# Just bought an upconverted DVD player, need input



## Sintori (Sep 5, 2007)

I went to Wal-mart today on my lunch break (still at work now lol) and purchased a Philips DVP3960. Has anyone had any experience with it. The reviews I have seen online have been all good. The only downside is that I only have one HDMI input on my TV and this DVD requires an HDMI cable only. Is there such a thing as a "splitter"-like device so you can use 2 HDMI cables into one input?


----------



## stblake10 (Feb 1, 2007)

Check this device out Terk HDMI Switcher Model: HDMI-31, sells for $99 at Best Buy. It has 3 HDMI inputs and one output to the tv.


----------



## fwlogue (Dec 6, 2006)

Sintori said:


> I went to Wal-mart today on my lunch break (still at work now lol) and purchased a Philips DVP3960. Has anyone had any experience with it. The reviews I have seen online have been all good. The only downside is that I only have one HDMI input on my TV and this DVD requires an HDMI cable only. Is there such a thing as a "splitter"-like device so you can use 2 HDMI cables into one input?


I have two of these they work great.


----------



## stblake10 (Feb 1, 2007)

I have the Pioneer up-convert, which has alot of video enhancement features that I have found to greatly increase the picture quality. What tv are you hooking it up to?


----------



## Sintori (Sep 5, 2007)

stblake10 said:


> I have the Pioneer up-convert, which has alot of video enhancement features that I have found to greatly increase the picture. What tv are you hooking it up to?


I have an RCA L32WD12 32" widescreen


----------



## stblake10 (Feb 1, 2007)

Nice TV. I recently bought the 42" Panasonic th-42pz700.


----------



## Sintori (Sep 5, 2007)

Thanks for the help everyone! I had to buy a new DVD player for the kids anyway--their last one committed suicide off of their tv stand--hmmm?? So I'm going to give them the "old" one in our living room and use this one for the only HDTV in the house. I'm still waiting on the format wars for HD/Blu Ray discs. I have so many DVDs already it's sad. . For only $20 bucks more than the cheapest DVD player at Walmart, it wasn't a bad deal at all.


----------



## Sintori (Sep 5, 2007)

stblake10 said:


> Check this device out Terk HDMI Switcher Model: HDMI-31, sells for $99 at Best Buy. It has 3 HDMI inputs and one output to the tv.

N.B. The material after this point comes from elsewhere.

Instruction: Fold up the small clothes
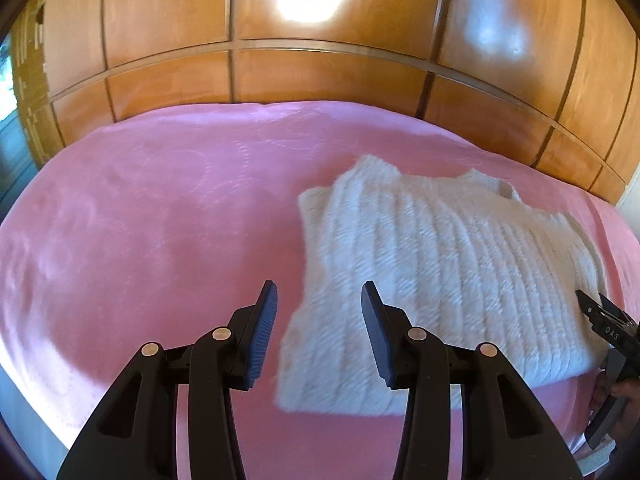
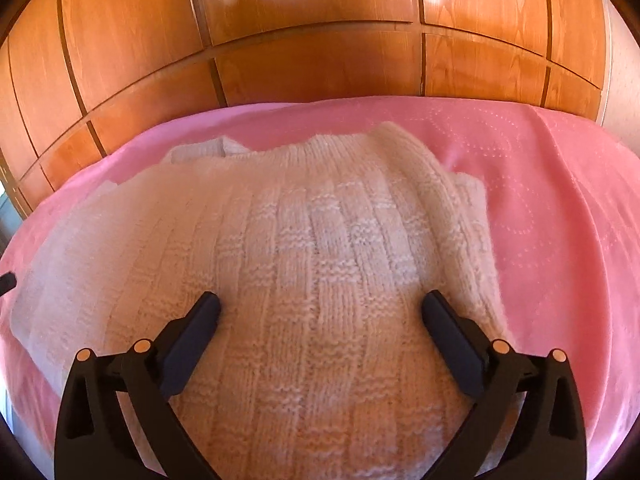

Nothing any cheaper? Yikes!


----------



## stblake10 (Feb 1, 2007)

Check this site out, they have one here for $43 which 2in/1out.
http://www.firefold.com/Categories/...litters.aspx?gclid=CIKT84Og5I4CFTaoGgodB26xQg


----------



## stblake10 (Feb 1, 2007)

Ebay has alot of them, one of which is ending in 39min selling for $40 including shipping. Just type in "hdmi switcher"


----------



## Sintori (Sep 5, 2007)

Thnx for the help guys


----------



## rebaztec (Apr 14, 2007)

MONOPRICE!!!

4 to 1 HDMI auto switcher that comes with it's own remote, also works with Harmony remotes is about $45. Great shipping time and customer support.

MONOPRICE.COM

http://www.monoprice.com/products/p...=10110&cs_id=1011002&p_id=2721&seq=1&format=2


----------



## Cholly (Mar 22, 2004)

I echo the post for Monoprice. Anyone who goes to Best Buy to buy cables, switchers, etc. is getting stung! Products like Terk (read Audiovox), Monster and the like are huge revenue generators for the dealers. They are no better than the products you get from Monoprice, Bluejeans or cablestogo.

Even with products like power conditioners, you can find many online at a fraction of the price you'd pay for Monster products.


----------



## Seismo (Jun 22, 2007)

Do you notice any difference between the upconverted pic and the old player?
I recently bought a Samsung DVD player with 1080i upconversion, connected via HDMI into a new 46" Sony LCD.
I can tell no difference at all between the new player and my older JVC DVD player connected via component.


----------



## Drew2k (Aug 16, 2006)

hairth said:


> opiu jyhgt vbnm iiiiiii


This user is a spammer - registered today to post a link.

Reported to mods.


----------



## RTE (Aug 26, 2007)

I picked up a Magnavox DP170MS8 at Sam's club for $50 including HDMI cable. I am shocked at quality picture. It is showing my DVDs at 1080i quality! Big Bang For My Dollar.


----------



## jsiebold (Oct 16, 2007)

Seismo said:


> Do you notice any difference between the upconverted pic and the old player?
> I recently bought a Samsung DVD player with 1080i upconversion, connected via HDMI into a new 46" Sony LCD.
> I can tell no difference at all between the new player and my older JVC DVD player connected via component.


I have a Samsung Upconverter DVD player hooked up with an HDMI to a 46" Sony LCD TV too, and I feel the same way you do.....no real improved picture or quality. You do get what you pay for though......if only the whole HD/BD war could end and we could all live in some kind of perfect DVD hi-def harmony...........


----------



## Steve Mehs (Mar 21, 2002)

I can tell a slight difference between using a regular progressive scan player an an upconversion player, but differences do vary depending on the movie. The big advantage for me is for CGI movies, on my TV, to me at lest they tend to look a lot brighter and sharper. I have a Sony 42" Grand Wega HDTV and the Sony NS75 Upconversion DVD Player. I have a Sony A/V Receiver to take care of HDMI switching between the DVD Player and my cable box.


----------